15 Dec 2013

Arabian Scops Owl Otus pamelae – A new Arabian Endemic

Keonig (2008) split Arabian Scops Owl Otus (senegalensis) pamelae as a distinct species from African Scops Owl O. s. senegalensis but recent work (Pons et al 2013) has shown African Scops Owl Otus senegalensis pamelae, represents a very distinct lineage and is well differentiated phylogenetically, morphologically and vocally from O. s. senegalensis. As a result it has been recommend to elevate it to species status, as Arabian Scops Owl Otus pamelae. The reasons for this are this southern Arabian taxon is highly divergent from African senegalensis (uncorrected-p mitochondrial genetic distance = 4%).

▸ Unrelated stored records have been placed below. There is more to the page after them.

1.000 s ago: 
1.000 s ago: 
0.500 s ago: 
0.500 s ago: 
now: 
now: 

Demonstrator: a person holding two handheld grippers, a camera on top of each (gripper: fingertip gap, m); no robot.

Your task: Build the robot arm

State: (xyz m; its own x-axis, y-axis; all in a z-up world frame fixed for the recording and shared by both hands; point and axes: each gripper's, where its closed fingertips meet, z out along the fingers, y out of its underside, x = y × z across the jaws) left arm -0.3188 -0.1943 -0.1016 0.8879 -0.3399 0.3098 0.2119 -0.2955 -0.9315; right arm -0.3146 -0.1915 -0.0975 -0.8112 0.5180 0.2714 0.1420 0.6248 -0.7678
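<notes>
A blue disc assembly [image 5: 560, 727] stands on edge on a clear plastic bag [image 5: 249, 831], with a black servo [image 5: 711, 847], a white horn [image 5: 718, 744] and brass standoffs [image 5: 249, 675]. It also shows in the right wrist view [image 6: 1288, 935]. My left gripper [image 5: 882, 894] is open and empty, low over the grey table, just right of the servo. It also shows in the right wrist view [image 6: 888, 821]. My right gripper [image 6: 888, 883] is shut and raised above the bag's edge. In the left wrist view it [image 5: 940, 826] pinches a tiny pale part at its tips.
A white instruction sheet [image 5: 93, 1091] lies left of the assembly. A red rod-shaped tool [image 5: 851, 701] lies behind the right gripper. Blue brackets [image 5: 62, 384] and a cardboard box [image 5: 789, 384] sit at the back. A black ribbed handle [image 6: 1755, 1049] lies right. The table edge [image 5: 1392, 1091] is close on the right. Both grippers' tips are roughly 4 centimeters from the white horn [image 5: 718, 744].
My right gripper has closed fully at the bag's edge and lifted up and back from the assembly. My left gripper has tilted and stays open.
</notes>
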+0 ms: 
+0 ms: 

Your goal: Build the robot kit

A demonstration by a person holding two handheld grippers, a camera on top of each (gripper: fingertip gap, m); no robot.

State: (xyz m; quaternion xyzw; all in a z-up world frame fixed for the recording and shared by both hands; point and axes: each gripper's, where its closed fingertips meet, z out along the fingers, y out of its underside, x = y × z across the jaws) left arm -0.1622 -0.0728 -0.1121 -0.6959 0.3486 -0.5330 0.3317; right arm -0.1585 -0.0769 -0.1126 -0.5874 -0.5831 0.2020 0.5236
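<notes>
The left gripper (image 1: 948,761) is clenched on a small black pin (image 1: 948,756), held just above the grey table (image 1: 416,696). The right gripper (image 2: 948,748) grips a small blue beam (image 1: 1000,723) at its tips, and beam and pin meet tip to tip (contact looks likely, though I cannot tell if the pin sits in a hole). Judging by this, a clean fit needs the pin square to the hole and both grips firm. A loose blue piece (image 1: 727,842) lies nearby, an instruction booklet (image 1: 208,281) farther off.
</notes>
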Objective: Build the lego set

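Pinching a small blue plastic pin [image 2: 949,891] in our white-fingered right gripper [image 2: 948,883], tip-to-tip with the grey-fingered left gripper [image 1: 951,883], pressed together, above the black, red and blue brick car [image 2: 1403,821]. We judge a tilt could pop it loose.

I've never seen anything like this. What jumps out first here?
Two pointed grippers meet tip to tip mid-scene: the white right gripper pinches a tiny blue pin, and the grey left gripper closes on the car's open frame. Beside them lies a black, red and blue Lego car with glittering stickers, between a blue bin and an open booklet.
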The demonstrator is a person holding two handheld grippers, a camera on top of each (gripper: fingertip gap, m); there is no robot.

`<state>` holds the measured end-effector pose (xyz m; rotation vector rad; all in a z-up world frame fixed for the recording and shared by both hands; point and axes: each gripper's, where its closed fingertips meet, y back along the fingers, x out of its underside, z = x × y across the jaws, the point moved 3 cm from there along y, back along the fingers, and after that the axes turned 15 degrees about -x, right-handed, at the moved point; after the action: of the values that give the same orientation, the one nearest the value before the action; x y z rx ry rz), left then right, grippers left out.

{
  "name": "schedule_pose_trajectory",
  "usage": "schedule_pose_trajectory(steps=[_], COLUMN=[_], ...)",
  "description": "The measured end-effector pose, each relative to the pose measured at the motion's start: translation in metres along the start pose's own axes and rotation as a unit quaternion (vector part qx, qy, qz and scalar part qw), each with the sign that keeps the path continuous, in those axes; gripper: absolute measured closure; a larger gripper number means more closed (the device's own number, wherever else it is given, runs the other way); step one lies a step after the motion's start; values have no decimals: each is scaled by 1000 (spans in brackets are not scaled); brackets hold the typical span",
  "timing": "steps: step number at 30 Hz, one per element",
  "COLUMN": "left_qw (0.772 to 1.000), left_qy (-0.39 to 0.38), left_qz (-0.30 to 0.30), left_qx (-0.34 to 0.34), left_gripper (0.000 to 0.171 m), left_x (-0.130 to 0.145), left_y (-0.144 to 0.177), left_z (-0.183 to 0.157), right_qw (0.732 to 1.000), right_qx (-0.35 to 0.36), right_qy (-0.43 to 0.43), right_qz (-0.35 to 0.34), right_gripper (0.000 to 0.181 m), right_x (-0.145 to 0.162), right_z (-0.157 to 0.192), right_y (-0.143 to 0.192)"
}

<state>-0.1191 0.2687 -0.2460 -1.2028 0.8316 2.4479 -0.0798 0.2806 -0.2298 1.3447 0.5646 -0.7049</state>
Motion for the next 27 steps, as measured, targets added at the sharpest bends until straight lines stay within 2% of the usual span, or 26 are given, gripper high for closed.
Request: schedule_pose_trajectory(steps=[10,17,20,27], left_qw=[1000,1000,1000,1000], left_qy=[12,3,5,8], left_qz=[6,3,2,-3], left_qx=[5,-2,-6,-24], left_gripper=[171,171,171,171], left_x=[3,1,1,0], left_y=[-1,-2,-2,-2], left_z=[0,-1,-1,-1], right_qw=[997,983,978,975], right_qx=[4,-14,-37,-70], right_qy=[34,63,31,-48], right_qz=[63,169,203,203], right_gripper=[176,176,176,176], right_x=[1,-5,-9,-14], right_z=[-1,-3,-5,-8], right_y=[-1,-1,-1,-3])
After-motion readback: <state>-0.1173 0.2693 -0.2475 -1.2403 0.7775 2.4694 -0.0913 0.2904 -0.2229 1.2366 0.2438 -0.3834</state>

The song of pamelae is very different from that of Eurasian Scops Owl O. scops and Pallid Scops Owl O. brucei but more similar to that of African Scops Owl O. senegalensis. It nevertheless differs from the latter’s song in being higher pitched, sounding ‘scratchier’ and having more prolonged notes; the song sounds two-parted, due to the much quieter first note (G.M. Kirwan & R. F. Porter pers. obs., Keonig et al. 2008). In terms of biometrics, results clearly suggest that pamelae is longer winged and longer legged than mainland African populations of senegalensis. In comparison with populations of O. senegalensis in continental Africa, Arabian pamelae is distinguished in being paler overall, with less distinct streaking over the underparts and a less obvious whitish line on the scapulars (Keonig et al. 2008). Arabian Scops Owls possess several diagnostic genetic and phenotypic characters and it is therefore consider the most appropriate taxonomic treatment is to recognize Arabian Scops Owl as a species Otus pamelae, and not as a subspecies of O. senegalensis as it was originally described based solely on morphological data. This change means that Arabian Scops Owl becomes a new Arabian endemic, found in South-west Saudi Arabia, South-west Yemen and north-east to southern Oman and African Scops Owl Otus senegalensis is now no longer found in Arabia but instead occurs in parts of Ethiopia, Eritrea & Somalia.

Note: Birds seen and heard in Daallo Forest, Somaliland, sound very similar to the scops owls of South-west Arabia which are now considered to be a separate species (see above). Their call is noticeably different from that of African Scops Owl O. senegalensis, which is what they were previously considered to be. The identity of the Daallo birds may not be resolved until their DNA can be tested; they could be Arabian Scops Owls but it is also possible that they may prove to be a distinct taxon (Birdquest 2012).


Jean-Marc Pons, Guy M. Kirwan, Richard F. Porter & Jerome Fuchs (2013). A reappraisal of the systematic affinities of Socotran, Arabian and East African scops owls (Otus, Strigidae) using a combination of molecular, biometric and acoustic data. Ibis (2013), doi: 10.1111/ibi.12041
Keonig, C., Weick, F. & Becking, J.-H. 2008. Owls: A Guide to the Owls of the World, 2nd edn. London: Christopher Helm.
Redmond, N. 2012. Birdquest Tour Report: Djibouti & Somaliland 9-27 September 2012.

1 comment:

  1. Just when I thought I had completed seeing all the endemics for KSA, a new one gets added. And, a tough one at that. Thanks for the update.